• _TASK PROMPT_: Please retype all the data below exactly, line for line.

• _MATERIAL PROVIDED_:

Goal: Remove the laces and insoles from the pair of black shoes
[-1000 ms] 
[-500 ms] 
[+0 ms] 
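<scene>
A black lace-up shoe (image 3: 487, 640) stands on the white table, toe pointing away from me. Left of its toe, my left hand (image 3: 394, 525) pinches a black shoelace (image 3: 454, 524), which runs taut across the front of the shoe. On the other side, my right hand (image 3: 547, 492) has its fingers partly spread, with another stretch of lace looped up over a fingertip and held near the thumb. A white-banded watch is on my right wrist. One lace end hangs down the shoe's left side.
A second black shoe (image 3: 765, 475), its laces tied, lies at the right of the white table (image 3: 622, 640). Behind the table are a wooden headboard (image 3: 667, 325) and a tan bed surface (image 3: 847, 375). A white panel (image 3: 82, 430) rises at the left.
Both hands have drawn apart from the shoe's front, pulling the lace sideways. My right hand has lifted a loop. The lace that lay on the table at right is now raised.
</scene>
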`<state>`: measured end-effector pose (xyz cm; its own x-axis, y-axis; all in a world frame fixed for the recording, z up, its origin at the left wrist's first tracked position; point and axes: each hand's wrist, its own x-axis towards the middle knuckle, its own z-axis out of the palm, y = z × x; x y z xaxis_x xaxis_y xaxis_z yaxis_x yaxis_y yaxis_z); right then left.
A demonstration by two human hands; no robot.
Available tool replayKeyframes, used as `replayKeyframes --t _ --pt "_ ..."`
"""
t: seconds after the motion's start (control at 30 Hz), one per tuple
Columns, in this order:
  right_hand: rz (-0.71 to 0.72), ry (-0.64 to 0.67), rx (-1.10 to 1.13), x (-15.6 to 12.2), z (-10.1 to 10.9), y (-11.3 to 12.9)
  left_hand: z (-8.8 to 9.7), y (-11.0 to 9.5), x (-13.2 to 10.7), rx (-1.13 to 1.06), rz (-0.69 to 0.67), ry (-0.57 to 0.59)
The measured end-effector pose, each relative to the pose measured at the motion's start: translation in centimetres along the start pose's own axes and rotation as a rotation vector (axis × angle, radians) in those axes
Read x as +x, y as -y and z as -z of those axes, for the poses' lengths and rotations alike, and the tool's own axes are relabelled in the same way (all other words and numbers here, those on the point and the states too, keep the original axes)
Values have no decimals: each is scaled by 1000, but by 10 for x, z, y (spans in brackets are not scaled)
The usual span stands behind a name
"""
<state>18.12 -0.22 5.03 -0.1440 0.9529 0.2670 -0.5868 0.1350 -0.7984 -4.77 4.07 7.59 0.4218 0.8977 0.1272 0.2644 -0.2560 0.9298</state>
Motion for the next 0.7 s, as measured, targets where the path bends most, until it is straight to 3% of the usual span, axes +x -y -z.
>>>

• _SOLUTION FOR THIS TASK_:
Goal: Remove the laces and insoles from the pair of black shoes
[-1000 ms] 
[-500 ms] 
[+0 ms] 
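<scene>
A black lace-up shoe (image 3: 487, 640) stands on the white table, toe pointing away from me. Left of its toe, my left hand (image 3: 394, 525) pinches a black shoelace (image 3: 454, 524), which runs taut across the front of the shoe. On the other side, my right hand (image 3: 547, 492) has its fingers partly spread, with another stretch of lace looped up over a fingertip and held near the thumb. A white-banded watch is on my right wrist. One lace end hangs down the shoe's left side.
A second black shoe (image 3: 765, 475), its laces tied, lies at the right of the white table (image 3: 622, 640). Behind the table are a wooden headboard (image 3: 667, 325) and a tan bed surface (image 3: 847, 375). A white panel (image 3: 82, 430) rises at the left.
Both hands have drawn apart from the shoe's front, pulling the lace sideways. My right hand has lifted a loop. The lace that lay on the table at right is now raised.
</scene>
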`<state>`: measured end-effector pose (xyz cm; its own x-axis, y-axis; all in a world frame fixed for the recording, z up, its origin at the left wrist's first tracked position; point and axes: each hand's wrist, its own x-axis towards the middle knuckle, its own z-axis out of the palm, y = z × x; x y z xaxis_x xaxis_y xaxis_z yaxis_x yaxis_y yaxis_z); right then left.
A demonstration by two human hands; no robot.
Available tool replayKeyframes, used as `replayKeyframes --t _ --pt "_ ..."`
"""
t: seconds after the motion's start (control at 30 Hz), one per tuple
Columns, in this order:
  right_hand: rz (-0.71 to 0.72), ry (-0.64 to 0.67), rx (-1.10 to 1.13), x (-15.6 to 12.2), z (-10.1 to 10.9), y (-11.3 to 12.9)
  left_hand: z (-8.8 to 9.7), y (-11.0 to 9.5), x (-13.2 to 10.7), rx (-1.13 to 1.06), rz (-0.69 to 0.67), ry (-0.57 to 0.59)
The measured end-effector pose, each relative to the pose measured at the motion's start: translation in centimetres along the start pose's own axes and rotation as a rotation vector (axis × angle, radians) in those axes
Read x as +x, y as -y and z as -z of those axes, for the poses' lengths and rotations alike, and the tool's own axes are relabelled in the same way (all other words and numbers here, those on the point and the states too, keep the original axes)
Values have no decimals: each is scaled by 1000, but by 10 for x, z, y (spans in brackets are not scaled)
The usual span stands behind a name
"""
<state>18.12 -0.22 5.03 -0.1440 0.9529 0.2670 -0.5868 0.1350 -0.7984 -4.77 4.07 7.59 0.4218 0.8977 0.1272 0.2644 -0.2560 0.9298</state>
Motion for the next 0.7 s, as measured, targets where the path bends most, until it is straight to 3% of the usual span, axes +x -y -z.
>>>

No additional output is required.